Barrier to participation. While the barrier to participation in VBS remains somewhat high, this year had the highest number of participants so far, indicating that efforts to lower the barrier helped. Several pre-extracted features are available for V3C1 [6, 58] and V3C2 [59], enabling teams to focus on particular aspects. For completely new participants, it might be beneficial to further encourage authors to open source their systems. Currently, vitrivr is fully open-source,Footnote 7 and SOMHunter has an open-source release,Footnote 8 but full reproducibility of the competition would require all used systems to be open-source.
Result robustness. As demonstrated in [54], the difference in performance between users of the same system is rather large and increasing the number of users per system makes the results more statistically significant. In the current VBS format, two users operate the same system as a team. A larger number of users which solve tasks independently would increase confidence in the evaluation results and enable interesting analysis questions. This would, however, make it more difficult to consider systems which use explicitly collaborative retrieval strategies.

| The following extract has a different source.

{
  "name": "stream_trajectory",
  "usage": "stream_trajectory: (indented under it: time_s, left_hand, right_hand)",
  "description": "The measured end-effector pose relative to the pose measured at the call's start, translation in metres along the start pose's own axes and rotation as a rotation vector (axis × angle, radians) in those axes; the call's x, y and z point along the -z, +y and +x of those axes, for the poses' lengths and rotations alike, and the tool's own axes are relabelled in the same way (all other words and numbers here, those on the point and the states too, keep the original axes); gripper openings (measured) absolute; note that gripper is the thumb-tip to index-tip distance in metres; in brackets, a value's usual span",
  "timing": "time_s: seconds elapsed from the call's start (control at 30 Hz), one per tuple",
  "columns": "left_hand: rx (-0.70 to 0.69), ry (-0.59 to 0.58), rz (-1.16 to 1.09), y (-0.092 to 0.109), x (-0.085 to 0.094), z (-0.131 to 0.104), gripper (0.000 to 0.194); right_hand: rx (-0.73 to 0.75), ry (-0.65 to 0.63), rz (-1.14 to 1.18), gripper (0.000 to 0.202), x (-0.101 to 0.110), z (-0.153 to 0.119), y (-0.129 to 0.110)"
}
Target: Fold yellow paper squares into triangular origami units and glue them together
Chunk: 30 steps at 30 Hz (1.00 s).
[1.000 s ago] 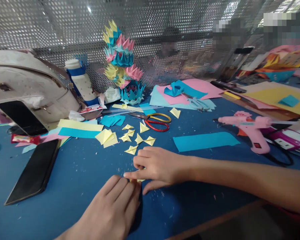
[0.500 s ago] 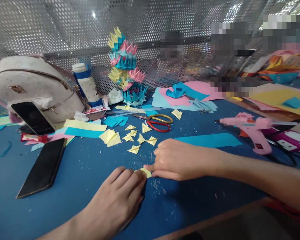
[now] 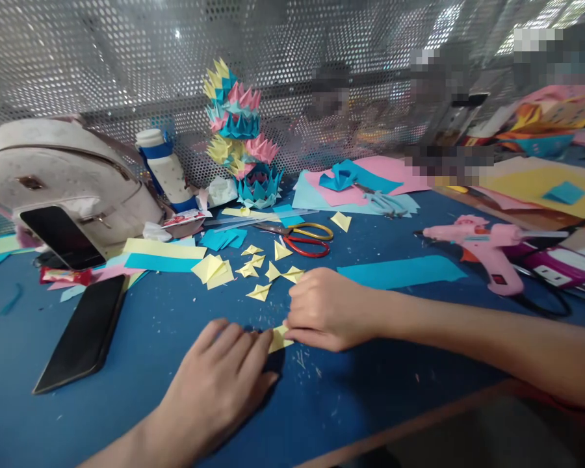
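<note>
A small piece of yellow paper (image 3: pixel 280 339) lies on the blue tabletop between my hands. My right hand (image 3: pixel 329 312) is closed at its right end, fingers curled and thumb side against the paper. At the left edge of the paper are the fingertips of my left hand (image 3: pixel 219 380); those fingers are slightly bent, with the thumb standing apart. Just beyond lie several folded yellow paper triangles (image 3: pixel 259 292), some close to my right knuckles. A small stack of yellow squares (image 3: pixel 213 270) sits to their left. Scissors (image 3: pixel 305 238) with one yellow and one red handle rest behind them.
A blue paper strip (image 3: pixel 404 272) lies past my right forearm, near a pink glue gun (image 3: pixel 487 240). Two phones, one a black phone (image 3: pixel 82 338), and a white backpack (image 3: pixel 63 182) are at left. A folded-paper tower (image 3: pixel 260 185) stands by the perforated metal wall.
My left hand has shifted slightly left, its thumb now showing apart, and more of the yellow paper is exposed. My right fingers have curled in closer. The view has moved slightly.
</note>
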<state>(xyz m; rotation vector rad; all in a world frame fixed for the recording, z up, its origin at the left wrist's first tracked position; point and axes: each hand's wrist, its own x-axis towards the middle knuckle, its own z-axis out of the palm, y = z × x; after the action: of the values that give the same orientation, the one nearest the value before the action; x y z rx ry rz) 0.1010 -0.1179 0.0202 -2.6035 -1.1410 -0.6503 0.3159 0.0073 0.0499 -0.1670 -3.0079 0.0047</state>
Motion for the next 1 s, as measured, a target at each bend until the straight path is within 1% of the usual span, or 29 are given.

The optimal task format is still an open research question for both AVS and KIS tasks, and there are many options for future tasks [35]. While this was the fifth year in a row that included AVS tasks, this time they have caused extended discussions amongst teams and organizers. Although the queries for these tasks have been carefully selected and judges briefed in advance, we still encountered several difficulties that could be discussed in a dedicated paper and should only be briefly mentioned here:
Disagreement: As Table 7 has shown, there is a substantial number of submissions where multiple teams perceived a segment as correct, but the judge disagreed. In Sect. 4.3.4 we also showed that semantically identical shots are sometimes judged differently by different judges, further underlining the challenge of AVS task evaluation. In future iterations of VBS, we might consider a voting scheme to rectify this issue.
Evaluation Limits: Our analysis indicates that with a longer task duration, more unique items could be found. Due to the large number of submissions per task, however, extending the time would require more judges.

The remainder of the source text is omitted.